Fabrice Martin-Plichta, bonjour, vous êtes le correspondant du quotidien Le Monde en République tchèque et en Slovaquie. Avant cela, vous avez commencé à la fin des années 1980 votre carrière de journaliste dans ce qui était alors encore la Tchécoslovaquie au sein de la rédaction française de Radio Prague. Quels souvenirs gardez-vous de cette période ?
« Cela me rappelle de nombreux souvenirs. Cet entretien diffusé juste avant avec Pavla Jazairiová m’a marqué. Elle a vécu 1968 ; moi j’ai vécu 1989. Elle a connu la normalisation ; moi j’ai connu la révolution et la libération de Radio Prague comme de tous les autres médias quand on a enfin on a pu parler librement et faire des vrais reportages. »
Quel souvenir concret gardez-vous de cette époque ?
« Le plus beau souvenir c’est le jour de la grève générale, le 27 novembre 1989. Tous les membres de la rédaction avaient participé. On avait fait une chaîne humaine entre la radio et la place Venceslas, en chantant des chants folkloriques aimés par le président Masaryk et très mal vus sous le communisme. Nous avions fait un très beau reportage et j’en garde un très bon souvenir. »
Comment en êtes-vous venu à travailler à Radio Prague ? Et avant cela comment êtes-vous arrivé en Tchécoslovaquie dans les années 80 ? Ce n’était quand même pas banal comme destination à l’époque pour le jeune étudiant français que vous étiez ?
« Ce n’était pas banal mais c’était un intérêt général pour la région, pour ces peuples slaves, pour leur survie sous le communisme. Cette région m’a longtemps intéressé, j’ai eu l’occasion de correspondre avec une jeune Tchèque qui apprenait le français. Je lui ai rendu visite, ça m’a beaucoup plu et j’ai commencé à apprendre le tchèque. Au fur et à mesure de mes passages à l’université d’été à Prague et ensuite comme étudiant de maîtrise, on m’a proposé de faire des piges pour Radio Prague, de lire un certain nombre de reportages et de faire quelques traductions. C’est comme ça que cette relation est née. Deux ans plus tard quand j’ai décidé de m’installer dans le pays à l’été 1989 c’est tout naturellement que j’ai demandé s’ils n’avaient pas besoin de moi. Après quelques difficultés, parce que tout le monde n’était pas d’accord – à la radio et à la police politique qui s’inquiétait de cet intérêt -, on m’a embauché et cela m’a permis de vivre des moments historiques. Je n’ai travaillé que six mois environ mais c’était de manière intensive et c’était une période passionnante. »Vous avez connu Radio Prague avant les grands changements politiques. Quelle impression vous avaient alors fait le fonctionnement et le contenu des émissions internationales de la radio tchèque version ancien régime ? Pour la majorité des journalistes habitués à ne pas pouvoir s’exprimer librement et publiquement sur l’actualité politique, ce changement brutal ne devait pas être évident…

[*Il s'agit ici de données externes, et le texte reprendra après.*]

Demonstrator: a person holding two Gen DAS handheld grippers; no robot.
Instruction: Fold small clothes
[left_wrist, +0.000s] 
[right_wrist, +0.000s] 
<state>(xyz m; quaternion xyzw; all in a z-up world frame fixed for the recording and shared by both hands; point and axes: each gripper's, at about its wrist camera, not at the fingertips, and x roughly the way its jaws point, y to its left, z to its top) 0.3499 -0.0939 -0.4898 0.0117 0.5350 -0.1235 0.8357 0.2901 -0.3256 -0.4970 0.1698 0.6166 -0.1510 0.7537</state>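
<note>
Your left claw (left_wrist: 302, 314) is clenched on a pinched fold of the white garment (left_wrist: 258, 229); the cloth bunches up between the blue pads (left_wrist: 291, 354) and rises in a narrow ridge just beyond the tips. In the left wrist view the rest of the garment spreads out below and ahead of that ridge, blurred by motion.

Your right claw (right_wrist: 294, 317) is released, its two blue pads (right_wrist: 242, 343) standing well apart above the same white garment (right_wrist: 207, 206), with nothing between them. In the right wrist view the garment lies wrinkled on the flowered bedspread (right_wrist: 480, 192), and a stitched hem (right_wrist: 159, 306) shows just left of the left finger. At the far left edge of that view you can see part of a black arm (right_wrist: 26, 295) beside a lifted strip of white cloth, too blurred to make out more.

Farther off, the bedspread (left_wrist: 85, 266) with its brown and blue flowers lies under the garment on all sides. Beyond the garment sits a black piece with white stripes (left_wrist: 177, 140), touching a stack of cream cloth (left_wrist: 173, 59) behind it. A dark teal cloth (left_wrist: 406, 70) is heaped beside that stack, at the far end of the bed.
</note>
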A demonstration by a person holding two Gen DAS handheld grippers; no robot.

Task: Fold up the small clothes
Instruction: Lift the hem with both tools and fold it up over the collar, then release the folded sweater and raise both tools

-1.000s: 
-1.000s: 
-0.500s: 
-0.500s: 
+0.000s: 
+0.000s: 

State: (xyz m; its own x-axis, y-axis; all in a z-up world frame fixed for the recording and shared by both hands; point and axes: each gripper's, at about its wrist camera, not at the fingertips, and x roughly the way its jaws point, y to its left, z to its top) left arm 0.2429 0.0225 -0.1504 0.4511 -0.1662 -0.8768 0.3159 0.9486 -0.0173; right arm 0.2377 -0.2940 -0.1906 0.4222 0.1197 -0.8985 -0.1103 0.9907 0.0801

« Non, mais c’était aussi une expérience très intéressante parce que j’ai pu vivre cette schizophrénie que vivaient quasiment les 15 millions de Tchécoslovaques : agir dans la journée d’une certaine manière et le soir ou à la maison penser autrement. A la radio, en effet, on traduisait ces informations qui venaient de la rédaction centrale qui étaient dans un jargon, une langue de bois abominable avec une idéologie déjà dépassée même en Union soviétique. C’était un retour en arrière ; le ton glacial des années 1950, abominable. Au fond du couloir des studios, il y avait le bureau de la censure qui vérifiait chaque ligne et chaque mot de ces informations ou interviews que nous diffusions. En même temps je me rappelle que le soir, quand on était de service, ou même à la maison, on écoutait Radio Free Europe ou Voice of America. C’était un moment passionnant où on suivait d’un côté qui avait signé la fameuse pétiton Nekolik vet (Quelques phrases), l’évolution de la répression ou de ces grands rassemblements culturels à Wroclaw qui était un des grands événements de l’automne 1989 qui a précédé la révolution, où pour la première fois les gens de la culture grise tchèque ont pu rencontrer la dissidence et l’exil en Pologne. Des choses très intéressantes, mais dont on ne pouvait pas parler : c’était cette schizophrénie, une expérience très particulière mais enrichissante en même temps. »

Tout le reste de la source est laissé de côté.